> [What the task asks]
Reproduce every line below exactly as written; do not include the images.

> [Given information]
------------------------------------------------------------
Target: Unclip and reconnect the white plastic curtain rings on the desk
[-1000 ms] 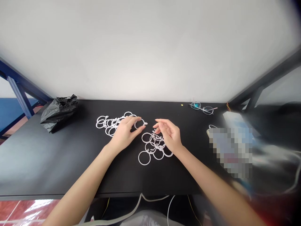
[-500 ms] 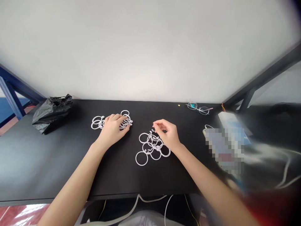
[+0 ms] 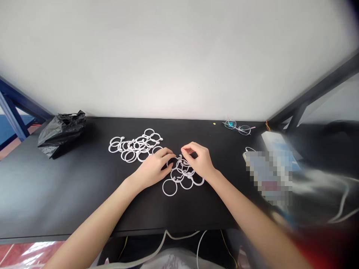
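Observation:
Two groups of thin white plastic rings, several with small knobs or clip ends, lie on a black table (image 3: 84, 194). The left group of rings (image 3: 130, 156) is spread out and overlapping. Closer to me, the right group of rings (image 3: 169, 187) lies partly under my hands. My left hand (image 3: 155, 166) reaches over the left edge of this right group, thumb and fingers apart around a ring. My right hand (image 3: 199, 158) hovers at the group's upper right, thumb and forefinger pinched together; what is between the fingertips is too small to make out.
A crumpled black plastic bag (image 3: 61, 134) sits at the far left. Eyeglasses (image 3: 238, 127) lie near the white wall (image 3: 179, 59). At the right are a white box (image 3: 273, 140), a blurred-out flat device (image 3: 260, 172) and cables. Another cable (image 3: 159, 248) hangs below the table's front edge.
My left hand has moved right and toward me, from the left group of rings to the right group, uncovering the left one. My right hand stays nearly in place.

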`<state>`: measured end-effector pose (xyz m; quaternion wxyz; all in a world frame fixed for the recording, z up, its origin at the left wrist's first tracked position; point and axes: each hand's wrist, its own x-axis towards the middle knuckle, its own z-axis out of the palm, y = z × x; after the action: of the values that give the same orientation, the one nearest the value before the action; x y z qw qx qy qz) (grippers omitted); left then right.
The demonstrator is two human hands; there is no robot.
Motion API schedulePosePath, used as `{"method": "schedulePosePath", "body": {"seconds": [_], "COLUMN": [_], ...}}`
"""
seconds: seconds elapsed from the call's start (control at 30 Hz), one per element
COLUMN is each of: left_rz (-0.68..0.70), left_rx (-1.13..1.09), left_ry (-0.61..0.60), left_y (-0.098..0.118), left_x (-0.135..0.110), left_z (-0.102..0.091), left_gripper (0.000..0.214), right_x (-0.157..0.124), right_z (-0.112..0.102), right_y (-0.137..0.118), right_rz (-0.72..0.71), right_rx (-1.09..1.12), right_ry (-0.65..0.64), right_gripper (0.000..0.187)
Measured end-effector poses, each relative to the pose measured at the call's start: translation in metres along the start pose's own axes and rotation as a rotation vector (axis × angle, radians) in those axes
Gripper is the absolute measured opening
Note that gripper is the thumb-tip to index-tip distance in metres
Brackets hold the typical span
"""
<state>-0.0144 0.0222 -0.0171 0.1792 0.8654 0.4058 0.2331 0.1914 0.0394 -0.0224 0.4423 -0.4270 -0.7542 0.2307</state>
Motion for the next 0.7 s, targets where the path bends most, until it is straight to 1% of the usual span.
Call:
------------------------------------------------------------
> [Exercise solution]
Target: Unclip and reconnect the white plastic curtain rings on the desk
[-1000 ms] 
[-500 ms] 
[+0 ms] 
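Observation:
Two groups of thin white plastic rings, several with small knobs or clip ends, lie on a black table (image 3: 84, 194). The left group of rings (image 3: 130, 156) is spread out and overlapping. Closer to me, the right group of rings (image 3: 169, 187) lies partly under my hands. My left hand (image 3: 155, 166) reaches over the left edge of this right group, thumb and fingers apart around a ring. My right hand (image 3: 199, 158) hovers at the group's upper right, thumb and forefinger pinched together; what is between the fingertips is too small to make out.
A crumpled black plastic bag (image 3: 61, 134) sits at the far left. Eyeglasses (image 3: 238, 127) lie near the white wall (image 3: 179, 59). At the right are a white box (image 3: 273, 140), a blurred-out flat device (image 3: 260, 172) and cables. Another cable (image 3: 159, 248) hangs below the table's front edge.
My left hand has moved right and toward me, from the left group of rings to the right group, uncovering the left one. My right hand stays nearly in place.
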
`<state>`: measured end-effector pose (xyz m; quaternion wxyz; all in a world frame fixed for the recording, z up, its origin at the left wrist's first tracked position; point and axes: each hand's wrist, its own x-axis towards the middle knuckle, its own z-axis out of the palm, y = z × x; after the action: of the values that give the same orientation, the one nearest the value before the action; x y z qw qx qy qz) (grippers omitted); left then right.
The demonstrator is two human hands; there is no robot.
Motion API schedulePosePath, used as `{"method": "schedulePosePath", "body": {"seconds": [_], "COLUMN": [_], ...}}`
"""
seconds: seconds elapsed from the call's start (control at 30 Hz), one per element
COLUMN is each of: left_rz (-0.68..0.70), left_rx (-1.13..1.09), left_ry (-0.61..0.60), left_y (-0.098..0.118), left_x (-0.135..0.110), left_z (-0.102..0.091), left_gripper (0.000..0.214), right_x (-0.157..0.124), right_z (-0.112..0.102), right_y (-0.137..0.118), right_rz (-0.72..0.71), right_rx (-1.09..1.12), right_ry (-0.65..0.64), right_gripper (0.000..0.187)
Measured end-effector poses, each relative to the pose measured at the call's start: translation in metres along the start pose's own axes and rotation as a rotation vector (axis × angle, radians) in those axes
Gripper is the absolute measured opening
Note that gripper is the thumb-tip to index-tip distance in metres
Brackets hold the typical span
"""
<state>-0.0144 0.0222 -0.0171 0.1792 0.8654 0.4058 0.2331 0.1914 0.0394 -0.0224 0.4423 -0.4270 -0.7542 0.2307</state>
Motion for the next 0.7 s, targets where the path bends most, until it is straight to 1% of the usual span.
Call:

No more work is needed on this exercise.